WHAT YOU ARE ASKED TO DO: Reproduce every record below exactly, with the pictures left out.

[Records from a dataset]
□ □ □ □

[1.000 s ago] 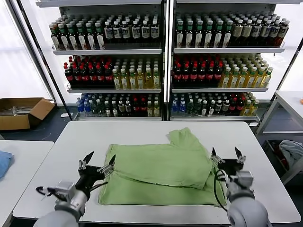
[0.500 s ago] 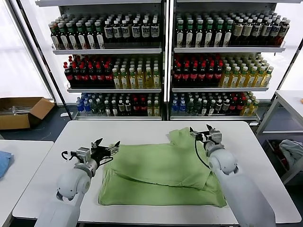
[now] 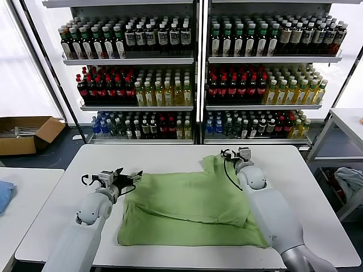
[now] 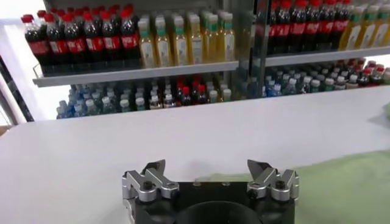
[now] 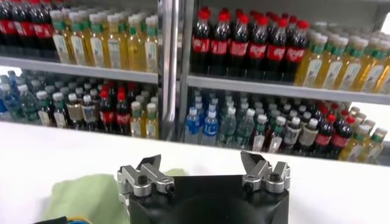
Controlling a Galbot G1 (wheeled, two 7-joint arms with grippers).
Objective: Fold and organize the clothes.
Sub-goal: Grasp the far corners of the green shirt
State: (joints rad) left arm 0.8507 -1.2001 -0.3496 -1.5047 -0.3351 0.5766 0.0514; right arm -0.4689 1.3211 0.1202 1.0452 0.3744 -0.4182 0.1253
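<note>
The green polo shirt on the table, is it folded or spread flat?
Partly folded. The green polo shirt lies in layers on the white table: an upper layer overlaps the lower one, and one sleeve sticks out at the far edge.

The head view looks forward and down from above the white table (image 3: 170,156), taking in both arms and the bottle shelves (image 3: 195,85) behind. Each wrist view sits just behind its own gripper, the left gripper (image 4: 210,176) and right gripper (image 5: 202,173), facing level across the tabletop toward those shelves. All three share the shelves, the table and probably the green polo shirt (image 3: 193,207).
</note>
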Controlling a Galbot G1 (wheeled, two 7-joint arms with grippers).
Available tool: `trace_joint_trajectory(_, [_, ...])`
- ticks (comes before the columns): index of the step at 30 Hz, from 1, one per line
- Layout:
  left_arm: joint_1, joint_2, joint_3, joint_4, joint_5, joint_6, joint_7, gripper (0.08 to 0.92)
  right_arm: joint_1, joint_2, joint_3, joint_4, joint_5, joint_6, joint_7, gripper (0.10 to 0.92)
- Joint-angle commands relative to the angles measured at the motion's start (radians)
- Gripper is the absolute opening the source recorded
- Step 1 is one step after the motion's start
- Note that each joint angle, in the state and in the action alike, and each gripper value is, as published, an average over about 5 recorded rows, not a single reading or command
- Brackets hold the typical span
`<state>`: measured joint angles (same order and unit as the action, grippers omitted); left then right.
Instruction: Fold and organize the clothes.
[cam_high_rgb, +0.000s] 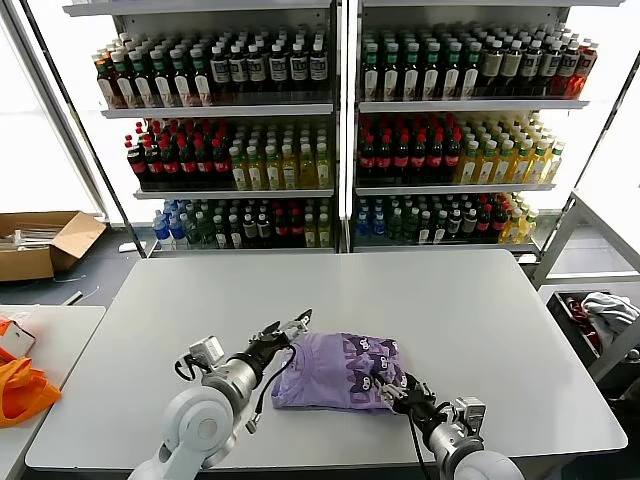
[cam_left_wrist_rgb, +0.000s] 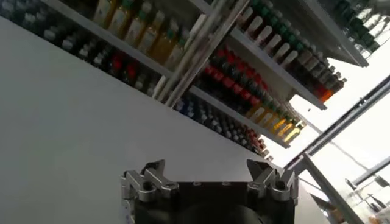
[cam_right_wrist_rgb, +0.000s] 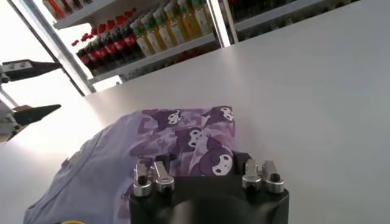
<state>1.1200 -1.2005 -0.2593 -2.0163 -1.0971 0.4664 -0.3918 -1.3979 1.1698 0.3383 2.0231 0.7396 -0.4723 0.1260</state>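
- T-shirt (cam_high_rgb: 335, 372): lavender, folded into a compact bundle, lying on the near-centre part of the white table (cam_high_rgb: 450, 320). Dark purple print faces up on its right half; plain lavender on its left half, which bulges slightly.
- Right wrist view: same T-shirt (cam_right_wrist_rgb: 164, 146) fills the area just ahead of the fingers, print toward the far side, plain fabric closer in.
- Left gripper (cam_high_rgb: 290, 331): at the T-shirt's left edge, raised a little above the cloth. Jaws spread wide, nothing between them. Left wrist view shows the left gripper (cam_left_wrist_rgb: 207, 179) with both fingers far apart, only bare table and shelves beyond.
- Right gripper (cam_high_rgb: 385, 388): at the T-shirt's near right corner, low over the table. Fingertips (cam_right_wrist_rgb: 159, 173) part-spread in the right wrist view; cloth lies right at them, but cannot tell whether any is pinched.
- Left gripper also visible far off in the right wrist view (cam_right_wrist_rgb: 24, 88), dark jaws apart, beside the T-shirt's edge.
- Orange fabric (cam_high_rgb: 22, 390): on a side table at far left, well apart from the T-shirt.
- Cardboard box (cam_high_rgb: 45, 242): on the floor, left rear.
- Shelves (cam_high_rgb: 340, 110): behind the table, rows of bottled drinks.
- Cloth heap (cam_high_rgb: 605, 312): whitish-grey, in a bin at right, off the table.
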Motion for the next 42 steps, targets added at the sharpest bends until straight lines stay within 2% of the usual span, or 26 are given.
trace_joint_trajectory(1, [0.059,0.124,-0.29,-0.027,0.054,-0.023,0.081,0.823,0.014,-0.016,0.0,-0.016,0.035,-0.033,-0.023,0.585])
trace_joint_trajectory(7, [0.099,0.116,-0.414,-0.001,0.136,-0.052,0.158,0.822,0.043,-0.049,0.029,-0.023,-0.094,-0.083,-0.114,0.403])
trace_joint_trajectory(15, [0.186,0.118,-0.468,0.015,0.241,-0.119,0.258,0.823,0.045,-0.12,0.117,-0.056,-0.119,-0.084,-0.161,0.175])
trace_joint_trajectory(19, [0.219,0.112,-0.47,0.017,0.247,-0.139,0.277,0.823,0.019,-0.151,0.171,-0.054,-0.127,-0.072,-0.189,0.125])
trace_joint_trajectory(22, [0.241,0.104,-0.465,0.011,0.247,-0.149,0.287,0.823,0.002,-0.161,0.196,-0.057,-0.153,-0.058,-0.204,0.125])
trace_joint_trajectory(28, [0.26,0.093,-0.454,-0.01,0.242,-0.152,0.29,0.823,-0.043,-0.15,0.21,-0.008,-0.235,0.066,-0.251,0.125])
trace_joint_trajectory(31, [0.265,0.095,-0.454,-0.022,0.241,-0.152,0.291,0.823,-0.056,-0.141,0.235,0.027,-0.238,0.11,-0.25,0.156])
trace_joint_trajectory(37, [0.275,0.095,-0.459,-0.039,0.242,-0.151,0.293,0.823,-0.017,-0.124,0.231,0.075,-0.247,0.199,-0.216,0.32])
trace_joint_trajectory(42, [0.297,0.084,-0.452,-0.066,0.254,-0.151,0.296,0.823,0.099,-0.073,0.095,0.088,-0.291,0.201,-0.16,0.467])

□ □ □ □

FINISHED TASK:
[1.000 s ago] 
[0.500 s ago] 
[now] 
[now] 
[now] 
Controlling a Galbot G1 (wheeled, two 7-joint arms with grippers).
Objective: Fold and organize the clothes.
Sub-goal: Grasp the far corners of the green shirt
State: (joints rad) left arm 0.8507 -1.2001 -0.3496 -1.5047 -0.3351 0.5766 0.0514; right arm -0.4689 1.3211 0.1202 1.0452 0.3744 -0.4182 0.1253
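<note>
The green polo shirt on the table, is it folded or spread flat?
Partly folded. The green polo shirt lies in layers on the white table: an upper layer overlaps the lower one, and one sleeve sticks out at the far edge.

The head view looks forward and down from above the white table (image 3: 170,156), taking in both arms and the bottle shelves (image 3: 195,85) behind. Each wrist view sits just behind its own gripper, the left gripper (image 4: 210,176) and right gripper (image 5: 202,173), facing level across the tabletop toward those shelves. All three share the shelves, the table and probably the green polo shirt (image 3: 193,207).
</note>
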Controlling a Galbot G1 (wheeled, two 7-joint arms with grippers).
Available tool: `trace_joint_trajectory(_, [_, ...])`
- ticks (comes before the columns): index of the step at 30 Hz, from 1, one per line
- Layout:
  left_arm: joint_1, joint_2, joint_3, joint_4, joint_5, joint_6, joint_7, gripper (0.08 to 0.92)
  right_arm: joint_1, joint_2, joint_3, joint_4, joint_5, joint_6, joint_7, gripper (0.10 to 0.92)
- Joint-angle commands relative to the angles measured at the motion's start (radians)
- Gripper is the absolute opening the source recorded
- Step 1 is one step after the motion's start
- Note that each joint angle, in the state and in the action alike, and each gripper value is, as published, an average over about 5 recorded rows, not a single reading or command
- Brackets hold the typical span
`<state>`: measured joint angles (same order and unit as the action, grippers omitted); left then right.
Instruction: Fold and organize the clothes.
[cam_high_rgb, +0.000s] 
[cam_left_wrist_rgb, +0.000s] 
[cam_right_wrist_rgb, +0.000s] 
<state>1.1200 -1.2005 -0.2593 -2.0163 -1.0971 0.4664 -0.3918 -1.3979 1.1698 0.3383 2.0231 0.7396 -0.4723 0.1260</state>
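- T-shirt (cam_high_rgb: 335, 372): lavender, folded into a compact bundle, lying on the near-centre part of the white table (cam_high_rgb: 450, 320). Dark purple print faces up on its right half; plain lavender on its left half, which bulges slightly.
- Right wrist view: same T-shirt (cam_right_wrist_rgb: 164, 146) fills the area just ahead of the fingers, print toward the far side, plain fabric closer in.
- Left gripper (cam_high_rgb: 290, 331): at the T-shirt's left edge, raised a little above the cloth. Jaws spread wide, nothing between them. Left wrist view shows the left gripper (cam_left_wrist_rgb: 207, 179) with both fingers far apart, only bare table and shelves beyond.
- Right gripper (cam_high_rgb: 385, 388): at the T-shirt's near right corner, low over the table. Fingertips (cam_right_wrist_rgb: 159, 173) part-spread in the right wrist view; cloth lies right at them, but cannot tell whether any is pinched.
- Left gripper also visible far off in the right wrist view (cam_right_wrist_rgb: 24, 88), dark jaws apart, beside the T-shirt's edge.
- Orange fabric (cam_high_rgb: 22, 390): on a side table at far left, well apart from the T-shirt.
- Cardboard box (cam_high_rgb: 45, 242): on the floor, left rear.
- Shelves (cam_high_rgb: 340, 110): behind the table, rows of bottled drinks.
- Cloth heap (cam_high_rgb: 605, 312): whitish-grey, in a bin at right, off the table.
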Motion for the next 42 steps, targets added at the sharpest bends until straight lines stay within 2% of the usual span, or 26 are given.
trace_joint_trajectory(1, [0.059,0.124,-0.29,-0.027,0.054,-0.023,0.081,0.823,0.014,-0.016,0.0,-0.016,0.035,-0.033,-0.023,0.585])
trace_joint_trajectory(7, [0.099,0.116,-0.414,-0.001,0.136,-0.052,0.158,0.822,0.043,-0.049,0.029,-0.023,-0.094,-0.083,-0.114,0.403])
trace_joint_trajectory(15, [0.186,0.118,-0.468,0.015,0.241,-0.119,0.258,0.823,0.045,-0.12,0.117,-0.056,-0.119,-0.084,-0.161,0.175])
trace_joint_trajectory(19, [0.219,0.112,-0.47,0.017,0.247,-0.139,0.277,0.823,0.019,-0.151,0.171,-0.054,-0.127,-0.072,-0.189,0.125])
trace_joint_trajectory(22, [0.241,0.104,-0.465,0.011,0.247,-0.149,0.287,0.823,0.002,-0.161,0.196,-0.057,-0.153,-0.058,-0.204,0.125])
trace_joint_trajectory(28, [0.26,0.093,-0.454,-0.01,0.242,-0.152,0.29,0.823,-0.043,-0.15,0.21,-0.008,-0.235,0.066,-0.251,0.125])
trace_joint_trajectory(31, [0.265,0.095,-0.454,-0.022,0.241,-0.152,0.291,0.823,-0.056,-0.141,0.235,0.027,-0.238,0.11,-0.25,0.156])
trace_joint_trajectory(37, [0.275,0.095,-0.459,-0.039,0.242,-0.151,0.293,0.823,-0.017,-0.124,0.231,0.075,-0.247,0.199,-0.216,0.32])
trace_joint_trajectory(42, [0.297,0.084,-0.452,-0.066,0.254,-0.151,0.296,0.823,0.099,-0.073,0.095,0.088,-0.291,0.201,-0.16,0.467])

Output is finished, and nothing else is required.